Au fait des pratiques de la SFRS, il ne manquait pas de se masturber de
temps à autre devant des Pages de pornographie, afin que le Service
puisse disposer de quelques prises embarrassantes, obtenues grâce à la
caméra fixée d’office sur tous les appareils. Ces images, dont
raffolaient les agents du Service Freudien qui se les partageaient en
Interne souvent accompagnées de plaisanteries graveleuses, constituaient
un efficace moyen de pression occulte sur la population. Quiconque
dépassant le degré admis de révolte, avait la certitude de voir fuiter
son image, les yeux révulsés, la langue pendante, ou avec une
quelconque de ces expressions faciales si agréables chez un partenaire
de coït mais tout à fait inconvenantes – voire monstrueuses – en public.
Pour bien faire comprendre ce nouveau pouvoir, le Service avait
entrepris une opération de communication qui avait marqué les esprits.
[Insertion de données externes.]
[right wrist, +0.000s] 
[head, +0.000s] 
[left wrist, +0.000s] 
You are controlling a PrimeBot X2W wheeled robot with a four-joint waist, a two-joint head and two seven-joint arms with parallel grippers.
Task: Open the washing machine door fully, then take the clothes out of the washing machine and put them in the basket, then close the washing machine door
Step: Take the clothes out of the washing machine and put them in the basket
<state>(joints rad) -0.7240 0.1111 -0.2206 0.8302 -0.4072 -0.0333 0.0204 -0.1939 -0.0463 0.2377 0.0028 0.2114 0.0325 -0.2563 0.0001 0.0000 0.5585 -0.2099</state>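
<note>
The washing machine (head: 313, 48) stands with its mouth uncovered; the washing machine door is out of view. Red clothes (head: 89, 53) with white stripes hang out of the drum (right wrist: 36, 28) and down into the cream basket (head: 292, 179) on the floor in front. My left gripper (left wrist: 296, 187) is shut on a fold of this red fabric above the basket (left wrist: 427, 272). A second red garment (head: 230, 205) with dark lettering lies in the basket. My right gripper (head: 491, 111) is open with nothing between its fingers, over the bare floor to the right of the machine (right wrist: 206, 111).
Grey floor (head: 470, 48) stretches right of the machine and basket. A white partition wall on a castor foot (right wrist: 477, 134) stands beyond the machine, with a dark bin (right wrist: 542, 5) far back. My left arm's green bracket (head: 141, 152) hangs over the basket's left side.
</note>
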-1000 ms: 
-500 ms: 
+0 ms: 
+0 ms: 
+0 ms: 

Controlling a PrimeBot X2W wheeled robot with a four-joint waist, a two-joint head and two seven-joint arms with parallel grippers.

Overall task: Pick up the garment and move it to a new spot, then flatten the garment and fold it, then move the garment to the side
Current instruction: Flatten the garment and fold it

Il avait choisi de nombreuses célébrités, dont il avait divulgué des
photos plus que suggestives sur leurs pratiques sexuelles, surtout les
plus bizarres. Le public s’était bien entendu rué sur ces clichés
montrant des actrices célèbres, de préférence incarnant publiquement une
troublante pudeur sinon l’ancienne Vertu, voire directement la
virginité, s’exciter en jouant les débauchées pour leurs amants. Puis,
chacun avait compris être tout aussi vulnérable que les étoiles ainsi
amochées. Dos Santos, lui, avait compris que de ne pas laisser prise à
cette vulnérabilité le désignait comme suspect.
...
Le degré admis de révolte avait longtemps fonctionné de manière
informelle, avant de devenir le DAR. Lors de son institutionnalisation,
juristes et politistes débâtirent sans fin. Les beaux esprits
affichèrent un refus de principe, les réalistes arguèrent que comme il
existait, il convenait qu’il fut formalisé afin “d’exercer un contrôle
démocratique” sur cette institution jusqu’alors occulte, enfin les
conservateurs nièrent qu’il ait jamais existé si bien qu’ils
s’opposèrent à la création d’une institution sans objet – les plus
sincères d’entre eux expliquèrent que son exposition publique affectait
grandement son efficacité.
Curieusement, les philosophes, quant à eux, centrèrent le débat sur
le degré en question, et tâchèrent d’en définir l’idéal, alors qu’on
attendait bien plus les juristes sur ce terrain technique. Dans ce
contexte où tous les intellectuels s’étaient exprimés sur le sujet, les
criminologues avaient eu toutes les peines du monde à faire valoir leurs
expertises. Le public s’était demandé si ce débat marquait la fin de la
criminologie ou, tout au contraire, si celle-ci avait gagné l’ensemble
des sciences humaines. Puis, comme il se doit, le débat avait laissé
place à d’autres sujets, et les policiers mutés au tout nouveau DAR
avaient défini leur champ de compétence, à travers une série de
circulaires à usage interne.
...
Avec le sport, les élections constituaient le principal
divertissement de la population. Elles étaient organisées périodiquement
selon un rituel immuable, et offraient immanquablement à un public
avide une série de coups tordus, abondamment commentés par les
connaisseurs. Les candidats rivalisaient de poses absurdes, et seuls les
aigris n’applaudissaient pas aux galipettes les plus osées.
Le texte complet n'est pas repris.